Since raising the fund in 2017, it has deployed over $70B in (sector) late stage private companies that include (real estate) WeWork, Compass, OpenDoor, (transportation) Uber, Grab, Didi Chuxing, Cruise, (e-commerce) Flipkart, Wag, (artificial intelligence and computing) Nvidia, ARM, and Slack. Keep in mind that there was a record $300B or so of Venture Capital activity in 2018 alone.  The structure of the fund is also noteworthy, given that the investors will receive a 7% preferred return on 62% of their capital, with the remaining 38% as equity up(or down)side, according to the Financial Times. 


So what will the returns be to such a massive pool of capital? Making some simple assumptions, I calculated that Son will have to return something on a magnitude of over $300B in capital to investors to achieve around a 10-12% IRR over a 12 year period (please note these are very rough estimations!). Not only will he have to distribute this much capital, but given that the fund likes to take a meaningful minority equity position at 15-30% of the equity (see TechCrunch article), this could represent somewhere in the $500-750B range of equity value. Incredible numbers when you think about it. Masa Son is on a quest to create another Google, Microsoft, Amazon, or Apple. 

The question that I have been pondering most about the pool of capital is how this fund was able to be raised in the first place. In the spirit of Charlie Munger, it seems that a lollapalooza effect is at work here:


- We are currently in a macro environment of cheap money and low interest rates and a dearth of reinvestment opportunities. This certainly forces investors up stream into more risky investments in search of higher returns (see quote below). 


- Masa Son possesses the imminent presence and limitless ambition of a founder, a massive vision for the future of technology, and complicit LPs with abundant capital who are hungry for returns.


- Public markets are extremely competitive but private markets allow founders and companies to think “long term” away from the quarterly timelines of analysts. However, the returns to these investments are 'on-paper' returns until there is some sort of liquidity event (IPO, merger, etc.). These will have to be some of the largest in history if they are to produce the real returns promised.


- When massive 'valuations' are negotiated on paper and billions of dollars are crammed down startup founders' throats, what can their response be other than a resigned 'yes'? 

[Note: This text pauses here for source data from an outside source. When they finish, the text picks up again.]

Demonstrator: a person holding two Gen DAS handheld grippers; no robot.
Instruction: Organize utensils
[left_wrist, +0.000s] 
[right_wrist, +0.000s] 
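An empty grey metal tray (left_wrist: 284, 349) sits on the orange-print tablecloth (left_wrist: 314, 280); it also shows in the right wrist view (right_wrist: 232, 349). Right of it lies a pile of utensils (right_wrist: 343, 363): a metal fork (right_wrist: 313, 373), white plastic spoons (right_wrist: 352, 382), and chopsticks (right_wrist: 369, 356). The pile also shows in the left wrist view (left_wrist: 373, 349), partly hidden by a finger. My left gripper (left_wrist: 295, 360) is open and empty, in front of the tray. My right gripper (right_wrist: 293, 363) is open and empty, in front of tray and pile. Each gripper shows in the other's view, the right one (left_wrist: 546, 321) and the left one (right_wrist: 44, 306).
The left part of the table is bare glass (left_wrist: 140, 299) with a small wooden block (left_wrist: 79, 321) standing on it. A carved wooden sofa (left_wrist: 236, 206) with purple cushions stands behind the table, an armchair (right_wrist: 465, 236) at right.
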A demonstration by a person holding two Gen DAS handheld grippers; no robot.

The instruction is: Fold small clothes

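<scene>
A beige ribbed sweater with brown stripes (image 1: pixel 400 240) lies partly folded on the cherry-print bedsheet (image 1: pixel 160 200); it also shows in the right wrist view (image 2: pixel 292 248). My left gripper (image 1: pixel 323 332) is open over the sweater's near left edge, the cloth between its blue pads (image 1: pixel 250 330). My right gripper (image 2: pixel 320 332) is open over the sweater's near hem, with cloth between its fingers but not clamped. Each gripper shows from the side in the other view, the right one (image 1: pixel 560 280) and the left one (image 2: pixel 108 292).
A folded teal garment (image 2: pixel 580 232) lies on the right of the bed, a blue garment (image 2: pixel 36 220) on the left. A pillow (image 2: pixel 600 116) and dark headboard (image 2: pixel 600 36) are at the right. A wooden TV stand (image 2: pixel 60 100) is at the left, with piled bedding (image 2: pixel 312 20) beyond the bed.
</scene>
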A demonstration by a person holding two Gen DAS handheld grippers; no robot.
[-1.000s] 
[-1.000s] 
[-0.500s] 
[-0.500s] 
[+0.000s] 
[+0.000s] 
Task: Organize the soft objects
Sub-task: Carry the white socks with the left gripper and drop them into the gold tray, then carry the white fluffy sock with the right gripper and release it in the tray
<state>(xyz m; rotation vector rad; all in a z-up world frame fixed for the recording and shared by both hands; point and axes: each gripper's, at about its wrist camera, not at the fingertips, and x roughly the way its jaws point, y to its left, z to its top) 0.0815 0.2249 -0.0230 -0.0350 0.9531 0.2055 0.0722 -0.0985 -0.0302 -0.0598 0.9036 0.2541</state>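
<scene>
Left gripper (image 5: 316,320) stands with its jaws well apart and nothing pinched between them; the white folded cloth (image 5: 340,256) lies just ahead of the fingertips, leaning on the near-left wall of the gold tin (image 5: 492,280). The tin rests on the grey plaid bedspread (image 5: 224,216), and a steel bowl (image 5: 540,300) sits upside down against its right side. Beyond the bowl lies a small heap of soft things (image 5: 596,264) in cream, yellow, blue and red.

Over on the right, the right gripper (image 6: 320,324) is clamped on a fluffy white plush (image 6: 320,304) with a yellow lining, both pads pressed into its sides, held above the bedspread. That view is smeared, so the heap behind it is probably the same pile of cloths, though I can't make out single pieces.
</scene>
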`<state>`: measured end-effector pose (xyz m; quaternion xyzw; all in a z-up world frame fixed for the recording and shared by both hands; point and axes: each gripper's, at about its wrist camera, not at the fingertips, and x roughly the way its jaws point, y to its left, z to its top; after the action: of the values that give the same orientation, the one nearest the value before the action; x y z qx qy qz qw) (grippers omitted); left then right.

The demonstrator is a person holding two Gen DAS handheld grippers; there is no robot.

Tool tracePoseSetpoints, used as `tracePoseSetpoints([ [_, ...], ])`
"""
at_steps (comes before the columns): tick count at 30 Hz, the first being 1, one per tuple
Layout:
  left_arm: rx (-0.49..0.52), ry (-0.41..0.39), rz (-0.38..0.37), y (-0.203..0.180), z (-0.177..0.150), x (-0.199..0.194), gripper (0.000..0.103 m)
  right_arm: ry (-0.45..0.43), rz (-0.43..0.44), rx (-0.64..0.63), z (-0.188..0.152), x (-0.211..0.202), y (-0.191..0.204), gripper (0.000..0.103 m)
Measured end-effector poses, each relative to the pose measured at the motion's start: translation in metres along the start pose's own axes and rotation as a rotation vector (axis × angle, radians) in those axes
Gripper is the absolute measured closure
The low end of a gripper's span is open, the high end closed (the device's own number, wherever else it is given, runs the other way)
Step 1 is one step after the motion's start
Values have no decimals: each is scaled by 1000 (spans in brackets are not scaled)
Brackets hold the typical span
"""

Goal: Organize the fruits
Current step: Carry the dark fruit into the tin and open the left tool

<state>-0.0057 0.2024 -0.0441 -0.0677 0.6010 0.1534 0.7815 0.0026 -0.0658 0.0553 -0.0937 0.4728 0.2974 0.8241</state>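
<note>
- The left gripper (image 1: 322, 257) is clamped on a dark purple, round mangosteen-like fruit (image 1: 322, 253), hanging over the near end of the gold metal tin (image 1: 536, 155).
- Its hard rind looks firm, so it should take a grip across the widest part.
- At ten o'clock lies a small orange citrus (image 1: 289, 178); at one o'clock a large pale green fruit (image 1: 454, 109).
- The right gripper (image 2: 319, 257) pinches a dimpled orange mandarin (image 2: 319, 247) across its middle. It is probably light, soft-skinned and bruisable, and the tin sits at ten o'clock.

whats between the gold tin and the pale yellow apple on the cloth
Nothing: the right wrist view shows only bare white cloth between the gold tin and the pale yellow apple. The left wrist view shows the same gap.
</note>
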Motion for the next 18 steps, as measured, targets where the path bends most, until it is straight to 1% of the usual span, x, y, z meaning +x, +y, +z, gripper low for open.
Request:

I want to end with a couple age old lessons from Trammell Crow and Warren Buffett. Buffett was famous for his concept of the 'institutional imperative' and realized once he began his investing career that when a sort of company wide or industry wide momentum was in sway, it was very hard to be rational if it meant swimming against the tide. When capital is abundant, why not invest it? Investors aren't content to just sit tight and wait for 'fat pitches' as Buffett says. They get antsy and reach for returns, because if they don't, others will:


"Individuals close to the three Japanese banks said their investment was motivated by their quest for returns in Japan’s environment of ultra-low interest rates and the desire to further strengthen their relationships with what is by far Japan’s most active corporate name."


A few weeks ago, I shared a gem of a memo that was circulated by Trammell Crow managers after a particularly harsh economic decline punished their investments. One of the lessons that was repeated time and time again was the following: "just because there is abundant funding available doesn’t mean that you should take it and deploy it." This lesson seems timeless to me because it can easily be applied during the 1980's to the LBO boom, in the 1990's to the internet bubble, in the early 2000's to leveraged real estate... In the late 2010's will it be late stage private companies?


I haven't the slightest clue what will happen with the private companies taking hundreds of millions, and in some cases billions, of dollars in private funding from Son's Vision Fund. Only time will tell whether the vision fund is a long term bet that turns out to be prescient, or a lollapalooza representing an over ambitious scheme founded on abundant capital, hungry investors, and willful suspension of disbelief.